La dupla se conoció mientras estudiaba en Europa hace nueve años, y encontraron en el negocio de la restauración un nuevo rumbo en la vida. Comenzaron en 2015 con un foodtruck que llamaron The Asado Club, después pusieron una boutique de empanadas. Al principio cocinaron ellos, pero rápidamente salieron de los fuegos para ocuparse de la gestión y consultoría. En 2017 abrieron Carbón, su primer restaurante fijo, y a este le siguió Cantina. “La gente se imagina que porque yo soy argentina nuestra cocina también lo es, pero no. El fuego y el humo son un ingrediente más en nuestra gastronomía, junto con productos locales y estacionales, que varían según dónde estemos”. Abby agrega a Galería después de la cena: “Es como en Costa de Marfil, mi país, cocinamos con lo que hay, cordero, cuando hay, vegetales, lo que hay. Lo mismo hacemos para el menú de XTRM, la propuesta musical de Posada Ayana, donde acompañamos con la gastronomía”.

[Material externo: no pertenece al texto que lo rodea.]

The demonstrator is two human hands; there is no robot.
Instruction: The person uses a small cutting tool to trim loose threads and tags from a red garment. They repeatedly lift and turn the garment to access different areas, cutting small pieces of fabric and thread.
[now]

El espíritu nómade está presente en el ADN de esta pareja, quizás por eso no es de extrañar que durante la pandemia, a contracorriente, decidieran cerrar Cantina para reabrir en formato verano en Niza, convertir a Carbón en un concepto itinerante y transformar su local en París en Carbonis, un restaurante que interpretará la cocina italiana al estilo de la dupla, con un laboratorio de pasta incluido.
Otro factor que Goldin destaca dentro de su génesis es la multiculturalidad de su equipo, allí hay desde chefs italianos formados en Estados Unidos o en Dinamarca hasta un par de uruguayos criados en Francia. Este es el caso, por ejemplo, de Nazareno Mayol, que llegó a Carbón como extra mientras trabajaba en el restaurante de Michel Bras en Laguiole, Francia, y que hoy está en el equipo, o Camila Corbo, una chef uruguaya que trabajó con ellos en París y hoy les provee de frutas y vegetales desde su chacra familiar Tata Corbo en San Carlos. A José Ignacio llegaron con tres cocineros según cuenta Abby: Mayol, que estaba en la posada de la familia de su esposa, Rizoma, el argentino Jonathan Morales, que ya trabajó como chef en Carbón y Cantina y ahora se sumará a Carbonis, y el francés-vietnamita Thomas Coupeau, que está con la pareja desde 2017.
Enfocados en lo artesanal, Abby y Goldin logran darle un aire de otras tierras a un menú elaborado con productos locales, se arriesgan a ofrecer una experiencia distinta, bajo las estrellas, con platos llenos de colores que se terminan de apreciar al agregarle un poco de luz adicional a la mesa, porque la tecnología a veces es necesaria.
Captar el espíritu de la época. El costo del menú de Carbón es fijo, de 90 dólares. Goldin explica que para ellos era importante que su propuesta no superara los 100 dólares por persona. “Queríamos que tuviera un precio accesible, no puede salir menos porque tiene un costo alto de montaje. No queremos cenas de 200 o 500 dólares por persona. Pagar hoy ese dinero por un menú ya no es una realidad, no son los modelos que representan los valores de esta época”, comenta.
Paseo del Marinero y camino Sainz Martínez. Hasta el lunes 17 de enero. Reservas: https://carbonxayana.meitre.com/ . Precio por persona: 90 dólares.
Por la entrada al Skyspace más el menú de 6 pasos, Galería pagó 115 dólares.